The daily lowdown on books, publishing, and the occasional author behaving badly.

Jonathan Franzen, pictured here at The New Yorker Festival Fiction Night in 2009, won the National Book Award for his third novel, The Corrections.

Jonathan Franzen, pictured here at The New Yorker Festival Fiction Night in 2009, won the National Book Award for his third novel, The Corrections.

Joe Kohen/Getty Images

Say one thing about Jonathan Franzen: He doesn't shy from an ambitious book title. Fresh off Freedom in 2010, Franzen plans to release a new novel next September — the modestly titled Purity.

The novel, Franzen's fifth, appears to be no less ambitious in its content. Focused on a character named Purity Tyler, a woman on the hunt for her father's identity, the book is likely to be something of a sprawl, covering multiple generations and continents in its exploration of family. In these respects, Purity offers an extension of themes important to Franzen's past work. But The New York Times reports that Franzen will be experimenting with his typical style, too.

"There's a kind of fabulist quality to it," Jonathan Galassi, the president of Franzen's publisher, Farrar, Straus & Giroux, told the newspaper. "It's not strict realism. There's a kind of mythic undertone to the story."

Purity isn't the only book cover on which you can expect to find Franzen's name in 2015. The author will be the subject of Philip Weinstein's biography, Jonathan Franzen: The Comedy of Rage — which, in what is surely a happy coincidence, is also due for publication next fall.

Textbook Duel: In Texas, the State Board of Education is expected to hold a hearing Tuesday and a final vote later this week on whether to approve more than 100 social studies, history and geography textbooks for use in the classroom. The debate over the textbooks has proven so divisive that it's drawn national attention.

The Associated Press concisely lays out both sides of the argument: "Academics and activists on the left have criticized the books for exaggerating the influence of Moses and other biblical figures on American democracy. Conservative experts, however, complain that they are too politically correct, ignoring connections between radical Islam and modern terrorism."

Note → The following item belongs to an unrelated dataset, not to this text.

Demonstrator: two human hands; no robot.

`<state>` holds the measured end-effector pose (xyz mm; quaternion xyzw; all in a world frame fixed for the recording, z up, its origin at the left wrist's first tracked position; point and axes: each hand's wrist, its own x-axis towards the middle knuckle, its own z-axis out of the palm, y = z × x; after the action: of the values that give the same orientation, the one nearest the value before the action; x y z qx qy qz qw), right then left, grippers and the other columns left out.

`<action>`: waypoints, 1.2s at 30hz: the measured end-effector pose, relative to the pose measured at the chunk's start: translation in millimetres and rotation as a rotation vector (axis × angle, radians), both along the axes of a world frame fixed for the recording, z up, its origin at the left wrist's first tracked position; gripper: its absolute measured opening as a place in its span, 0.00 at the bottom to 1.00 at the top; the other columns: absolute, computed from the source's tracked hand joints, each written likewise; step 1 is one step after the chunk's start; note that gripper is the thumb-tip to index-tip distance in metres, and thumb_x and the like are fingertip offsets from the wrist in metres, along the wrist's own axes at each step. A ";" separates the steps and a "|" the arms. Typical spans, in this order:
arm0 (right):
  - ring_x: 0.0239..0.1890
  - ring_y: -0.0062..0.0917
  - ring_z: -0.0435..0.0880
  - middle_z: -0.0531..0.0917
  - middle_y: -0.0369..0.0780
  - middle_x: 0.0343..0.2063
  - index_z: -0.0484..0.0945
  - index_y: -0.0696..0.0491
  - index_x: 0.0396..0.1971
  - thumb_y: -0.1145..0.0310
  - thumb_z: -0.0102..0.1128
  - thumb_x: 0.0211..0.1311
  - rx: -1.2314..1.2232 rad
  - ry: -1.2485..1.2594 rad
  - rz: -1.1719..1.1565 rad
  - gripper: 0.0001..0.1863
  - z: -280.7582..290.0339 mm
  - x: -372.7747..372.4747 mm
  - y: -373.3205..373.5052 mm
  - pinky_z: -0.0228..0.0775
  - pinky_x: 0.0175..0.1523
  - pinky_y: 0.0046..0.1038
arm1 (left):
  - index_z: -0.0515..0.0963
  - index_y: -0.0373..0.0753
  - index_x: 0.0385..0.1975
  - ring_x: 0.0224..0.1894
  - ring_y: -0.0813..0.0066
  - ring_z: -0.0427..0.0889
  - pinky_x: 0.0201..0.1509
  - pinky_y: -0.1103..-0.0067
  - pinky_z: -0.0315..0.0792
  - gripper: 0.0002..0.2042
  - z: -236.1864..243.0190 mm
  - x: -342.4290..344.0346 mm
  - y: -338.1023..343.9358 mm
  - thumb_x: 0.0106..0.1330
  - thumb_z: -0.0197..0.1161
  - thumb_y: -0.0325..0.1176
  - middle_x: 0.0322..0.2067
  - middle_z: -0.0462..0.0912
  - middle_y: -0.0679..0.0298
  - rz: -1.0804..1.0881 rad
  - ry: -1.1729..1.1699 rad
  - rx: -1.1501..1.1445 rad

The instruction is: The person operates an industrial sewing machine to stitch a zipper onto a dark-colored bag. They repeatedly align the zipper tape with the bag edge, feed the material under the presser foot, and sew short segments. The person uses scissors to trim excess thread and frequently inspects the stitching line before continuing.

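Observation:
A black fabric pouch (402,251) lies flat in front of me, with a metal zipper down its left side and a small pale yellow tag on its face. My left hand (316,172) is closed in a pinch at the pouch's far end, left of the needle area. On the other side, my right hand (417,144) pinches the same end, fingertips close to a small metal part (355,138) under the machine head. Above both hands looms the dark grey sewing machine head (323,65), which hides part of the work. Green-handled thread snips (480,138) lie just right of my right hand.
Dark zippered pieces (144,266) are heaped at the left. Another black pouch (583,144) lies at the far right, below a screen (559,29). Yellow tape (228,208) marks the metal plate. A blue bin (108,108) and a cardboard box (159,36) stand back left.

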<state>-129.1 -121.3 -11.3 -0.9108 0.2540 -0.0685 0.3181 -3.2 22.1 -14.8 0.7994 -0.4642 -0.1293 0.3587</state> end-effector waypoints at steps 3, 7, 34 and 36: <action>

And why does the rest of the country care? "Texas is such a large textbook market that it sometimes affects books used elsewhere," the AP reports.

Get Truthy: Stephen Colbert is getting his own comic book. That's all that needs saying, I suppose.

Vaper Tale: In case you missed it — or let it go up in smoke (eh?) — Oxford Dictionaries picked "vape" for its word of the year. NPR's own Bill Chapell reported on the news, explaining, "The word can apply both to breathing an e-cigarette's vapor and to an e-cigarette device."

"This year 'vape' also served as an insightful window onto how we define ourselves," said Casper Grathwohl, president of the Dictionaries Division at Oxford University Press.

For those following along at home, for better or for worse the words that we've used to define ourselves this year are: vape, "photobomb" (picked by Collins English dictionary) and "overshare" (picked by Chamers Dictionary).

The Emoji Evolution: If the news above moves the cynics among us to abandon words altogether, well, they have an alternative: the emoji. In New York Magazine, Adam Sternbergh looks at the impressive development of the form, this tiny hieroglyphic of our era.

"This elasticity of meaning is a large part of the appeal and, perhaps, the genius of emoji," writes Sternbergh. "These seemingly infantile cartoons are instantly recognizable, which makes them understandable even across linguistic barriers. Yet the implications of emoji — their secret meanings — are constantly in flux."

Lost In Translation: On the eve of the National Book Awards, Mark Krotov lodges an argument for a lost prize: the National Book Award for Translation. On the Melville House blog, Krotov claims the translation prize was an unnecessary victim of the NBAs' seismic changes in the '80s — and says there's no better time to bring it back.

"The prize was a model of award-as-activism," Krotov writes. "Its administrators leveraged the National Book Awards' clout in service of a category of literature that desperately needed popular attention and validation."